EIU: Apple is almost a religion.
John Hagel: That’s how many people perceive it. Few companies have been able to create the inspiration, motivation and engagement that Apple has. A lot of it has to do with the narrative Apple communicated every day.
EIU: So when you make your pitch about the power of narrative, how narratives are more motivating and inspirational than stories, how do businesspeople react?
John Hagel: They say, “This is great. I’m going to call my PR department and my marketing people and get them to write me a narrative.”
But narratives don’t work that way. Your PR people may be able to come up with a good story. But with narratives you’ve got to demonstrate day-to-day your own commitment to that narrative. One of the things that made “Think different” so powerful was the examples of Wozniak and Jobs. Those two guys were the perfect examples of people thinking different and expressing their unique individuality. They lived the narrative. How is a big company going to live a narrative that will engage and motivate the audience they’re trying to reach?
EIU: One of the other challenges that marketers always face is getting people in the company to keep the focus on the customer–the outside-in perspective. You said that the narrative is about the listener, not the speaker. That has to be difficult for executives whose first impulse is to tell customers how great their company is.

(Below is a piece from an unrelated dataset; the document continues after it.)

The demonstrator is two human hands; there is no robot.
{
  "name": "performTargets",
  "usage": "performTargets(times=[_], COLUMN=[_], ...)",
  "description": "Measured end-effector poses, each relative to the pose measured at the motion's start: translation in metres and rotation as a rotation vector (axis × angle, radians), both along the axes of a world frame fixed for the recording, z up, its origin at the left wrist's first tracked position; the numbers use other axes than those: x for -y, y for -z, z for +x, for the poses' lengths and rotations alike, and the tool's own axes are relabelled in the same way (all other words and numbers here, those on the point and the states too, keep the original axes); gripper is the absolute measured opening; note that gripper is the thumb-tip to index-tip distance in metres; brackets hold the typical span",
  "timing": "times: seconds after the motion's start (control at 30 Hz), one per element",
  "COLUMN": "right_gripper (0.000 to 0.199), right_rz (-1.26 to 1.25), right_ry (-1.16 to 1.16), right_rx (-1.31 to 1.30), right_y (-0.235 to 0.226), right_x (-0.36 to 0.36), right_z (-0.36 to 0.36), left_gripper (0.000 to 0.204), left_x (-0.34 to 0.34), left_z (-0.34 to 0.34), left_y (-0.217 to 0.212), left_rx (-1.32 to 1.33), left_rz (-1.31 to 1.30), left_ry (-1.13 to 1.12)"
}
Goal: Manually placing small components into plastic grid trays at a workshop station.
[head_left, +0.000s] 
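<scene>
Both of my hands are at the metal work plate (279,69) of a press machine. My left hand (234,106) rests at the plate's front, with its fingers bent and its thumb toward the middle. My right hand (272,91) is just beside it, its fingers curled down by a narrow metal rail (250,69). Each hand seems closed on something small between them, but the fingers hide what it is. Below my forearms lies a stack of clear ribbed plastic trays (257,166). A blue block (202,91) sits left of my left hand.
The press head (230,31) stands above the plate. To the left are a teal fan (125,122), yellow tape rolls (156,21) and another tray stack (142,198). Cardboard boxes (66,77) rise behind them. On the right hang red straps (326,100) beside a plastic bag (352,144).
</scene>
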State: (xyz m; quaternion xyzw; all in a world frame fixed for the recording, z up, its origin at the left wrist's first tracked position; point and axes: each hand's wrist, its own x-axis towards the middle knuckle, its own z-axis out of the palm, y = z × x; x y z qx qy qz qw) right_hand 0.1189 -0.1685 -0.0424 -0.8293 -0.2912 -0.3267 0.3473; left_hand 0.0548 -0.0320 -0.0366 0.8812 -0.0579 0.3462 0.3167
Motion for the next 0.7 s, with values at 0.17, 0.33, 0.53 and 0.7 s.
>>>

John Hagel: I also see that when I speak to executives about narratives. They often have this reaction, “Oh, we have a narrative. We came from humble beginnings. We overcame incredible challenges. We did awesome things. And our story is open-ended, because who knows what kinds of awesome things are yet to come?” But the problem with that narrative, of course, is it’s not about the people you’re trying to reach.
EIU: You’re asking the audience to sit there in wonder and awe at all the amazing things you’ve done. And of course buy your products, which is the unstated goal here.
John Hagel: The narrative is a call to action that says, “You have an opportunity to do something extraordinary in your life, but you’ve got to make choices and take action that go far beyond the purchase of anyone’s products.”
EIU: Let’s get back to nuts and bolts for a minute. How do you see marketing operations changing over the next five years? How the function is organized, the skills marketers are going to need, budgets, that kind of thing.
John Hagel: From an operations viewpoint, I see three big changes. First, finding better ways to integrate technology with marketing initiatives. Second, learning how to identify relevant third parties–influencers or potential affiliates, for instance–and motivate them to get onboard your platform and find ways to help them become more helpful to customers. It’s a job of orchestration. Third, getting up to speed with the analytics around big data is going to become more and more critical. My experience is that most marketing departments have very limited capability on that front.
EIU: How is the skill set of marketers going to change? Either the type of person who works in marketing or people who bridge marketing and other functions?
John Hagel: I think it’s less about skills and more about passion. Ultimately what we need in marketing departments are people who are really passionate about the customer and can cross the table and put themselves in the customer’s shoes and say, “What does the customer need and how can I help the customer get it, wherever it resides?” or “How can I motivate the customer through a narrative that identifies an opportunity that’s meaningful to the customer?” or “How can we act in ways that will again communicate and demonstrate that narrative?”
At the end of the day passion trumps skills. If you have a passionate commitment to make an impact on the customer by being more and more helpful to them, you’ll either develop the skills yourself or you will find ways to connect to the skills wherever they reside. It may be in other functions within the organization. It may be in third parties. If you have the passion, you will find a way.